In some ways, Amazon got a free ride off retail outlets like Sears. People would go into retail outlets, look at the product, get all the details at the store, then order it at a lower price on Amazon. But Amazon didn't have to pay for the overhead of showing those products. Sears did. If most of the major retail outlets close down, it will be interesting to see if people will start to buy everything sight unseen.

Sears couldn't become Amazon back then. I'm not even sure Amazon could have become Amazon without retail outlets like Sears.

    Other Models

    Maybe, instead of big retail trying to fucking hire people at minimum fucking wage to push products fast, which is fucking miserable for everyone involved, they hire knowledgeable people who are passionate about what they're selling and are paid fucking well for the advice and the services they can offer.

This is the opposite model of the Amazon model. Amazon's model undercuts prices by offering no service. This model relies on being able to charge customers more for a small selection of products and quality service.

The Sears model is in the middle of these. Sears carried huge quantities of products, which it priced competitively but offered only minimal service on them. In order for this alternative model to work, Sears would only be able to offer a small selection of products or would have to dissect its workforce into experts in each product field and offer way less products in each field.

From what I've seen, retail is headed more in that direction. The number of items for each retail outlet is getting scaled way down with more experts in the field to show those products. It's more of a boutique model.

Could Sears have competed that way? I don't know, but I would be doubtful. It would have required it to have increased its prices and changed its image to a more upscale boutique place. I think it has tried and is probably trying that. As a brand though, I don't think of Sears as an upscale boutique place.

    Can you imagine if larger companies, say, Kohl's, The Gap, and JCPenny all got together and tried to form a retailer's coopertive? FUCK. Their buying power would be FUCKING SICK. Shit, that's half the reason companies try to buy each other in the first fucking place. I'd half be willing to bet, this method would be a lot less risky and a lot less controversial than trying to fucking form fucking monopolies.

I'm not seeing the difference between the conglomeration of many major retail outlets to form one big outlet as different from a monopoly.

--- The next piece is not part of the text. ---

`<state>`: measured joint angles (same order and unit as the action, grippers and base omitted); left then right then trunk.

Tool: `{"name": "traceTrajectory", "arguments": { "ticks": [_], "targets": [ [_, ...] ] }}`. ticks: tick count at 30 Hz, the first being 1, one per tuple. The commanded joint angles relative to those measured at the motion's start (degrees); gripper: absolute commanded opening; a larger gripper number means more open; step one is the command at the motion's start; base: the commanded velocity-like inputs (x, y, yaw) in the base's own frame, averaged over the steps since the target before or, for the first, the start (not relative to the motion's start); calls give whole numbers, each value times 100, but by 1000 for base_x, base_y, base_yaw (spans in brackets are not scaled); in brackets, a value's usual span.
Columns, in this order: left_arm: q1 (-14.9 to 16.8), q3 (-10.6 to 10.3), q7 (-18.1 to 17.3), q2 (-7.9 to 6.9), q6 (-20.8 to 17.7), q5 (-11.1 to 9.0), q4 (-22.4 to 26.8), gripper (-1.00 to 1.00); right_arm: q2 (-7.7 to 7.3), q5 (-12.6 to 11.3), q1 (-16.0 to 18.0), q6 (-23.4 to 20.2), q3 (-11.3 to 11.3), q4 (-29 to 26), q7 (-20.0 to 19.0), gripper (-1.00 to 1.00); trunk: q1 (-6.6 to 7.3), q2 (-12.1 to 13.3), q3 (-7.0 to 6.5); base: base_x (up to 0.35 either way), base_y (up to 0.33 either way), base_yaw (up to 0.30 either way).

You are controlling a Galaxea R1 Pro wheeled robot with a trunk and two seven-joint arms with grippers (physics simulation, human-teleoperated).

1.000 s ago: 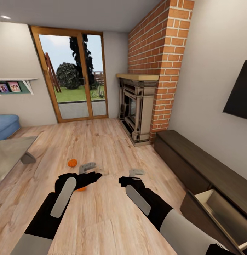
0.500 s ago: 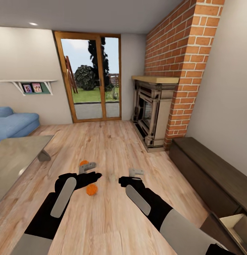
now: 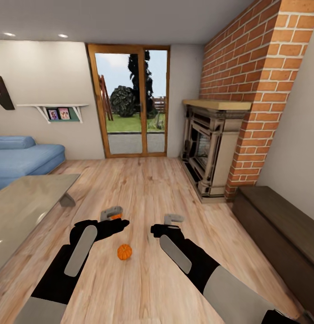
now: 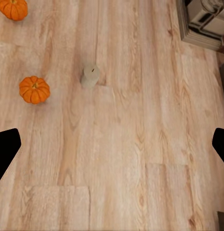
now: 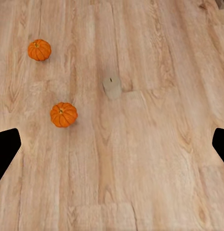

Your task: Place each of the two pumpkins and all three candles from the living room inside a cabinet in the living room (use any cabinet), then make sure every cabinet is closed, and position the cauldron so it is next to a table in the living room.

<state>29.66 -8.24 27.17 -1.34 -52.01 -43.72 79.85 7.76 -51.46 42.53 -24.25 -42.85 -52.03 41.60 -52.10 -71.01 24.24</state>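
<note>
1. Both arms were held forward over the wood-plank floor [image 3: 143,189], the left gripper [image 3: 113,213] and right gripper [image 3: 173,220] each with jaws spread wide and holding nothing; in both wrist views the dark fingertips sat at opposite edges.
2. A near pumpkin [image 3: 124,252] lay on the floor between the arms; a far pumpkin [image 3: 114,216] peeked from behind the left gripper.
3. 1 candle [image 5: 112,87] stood upright beside the 2 pumpkins, apart from both.
4. The cabinet [image 3: 278,234] ran along the wall to the robot's right, the table [image 3: 22,207] to its left.
5. Judged best: lower over 1 pumpkin, centre it between the fingers, then close gently, since a round ribbed body could roll.
6. The pumpkins were glossy orange and ribbed, the candle a stubby pale cylinder, the tabletop smooth greyish glass.
</note>
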Motion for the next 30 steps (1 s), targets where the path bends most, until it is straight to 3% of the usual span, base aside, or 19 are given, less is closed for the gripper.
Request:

If enough major retailers got together that they were able to control distribution of some products to the point where they could command any price they chose to sell certain products, wouldn't that be monopolistic pricing?

At this point in time, the market might still be fragmented enough for consolidation to happen, but at the point where it would be advantageous to smash the competition is the point where monopolistic pricing can happen.

    Fucking Study Other Companies

I don't see the connection between those other industries and retail. Some industries doing well might not impact other industries doing well. When the computer industry was doing well, the car industry might have been doing poorly and vice versa. I'm not sure that the industries are enough alike to make any comparisons.

As a note, you've used the f word or one of its derivations 33 times in this one post. Since I haven't seen you doing that in most other notes, they stood out.